• [Aim of the task] With the images removed, return every line below exactly as it reads.

• [Provided material]
=== Begin Enclosure ===

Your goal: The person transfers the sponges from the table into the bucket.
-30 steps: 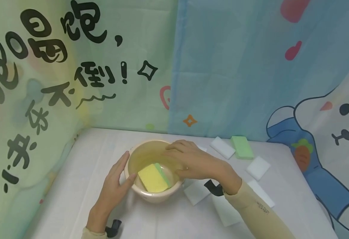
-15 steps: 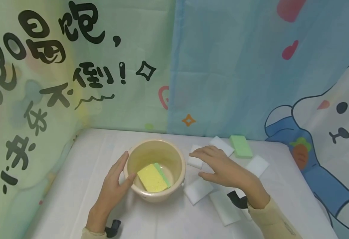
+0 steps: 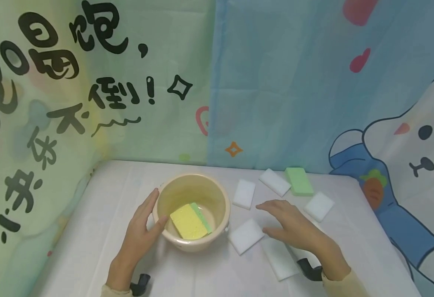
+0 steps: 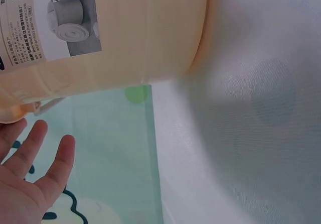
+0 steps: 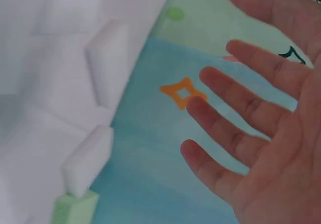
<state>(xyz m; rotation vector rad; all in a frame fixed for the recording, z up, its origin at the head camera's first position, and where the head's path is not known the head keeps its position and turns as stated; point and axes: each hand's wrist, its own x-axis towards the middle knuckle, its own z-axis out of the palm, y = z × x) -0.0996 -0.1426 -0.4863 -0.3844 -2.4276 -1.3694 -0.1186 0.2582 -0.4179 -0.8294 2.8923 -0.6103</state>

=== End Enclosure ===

• [Answer space]
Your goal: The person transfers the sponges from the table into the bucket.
-30 steps: 
-15 steps: 
+0 steps: 
+0 steps: 
+0 steps: 
<state>(xyz m; rotation vector rad; all in a frame fixed for the recording, z up, its origin at the head camera's first position, and where the head's path is not known the head keeps its position and turns as stated; point and axes: each hand's wrist, its own x-axis towards the middle knuckle, its own z-axis out of the palm, y = z × x) -0.0996 -0.1426 -0.4863 -0.3844 -2.4276 -1.3694 -0.1186 0.2582 -0.4179 -0.8294 2.8923 -0.6103</state>

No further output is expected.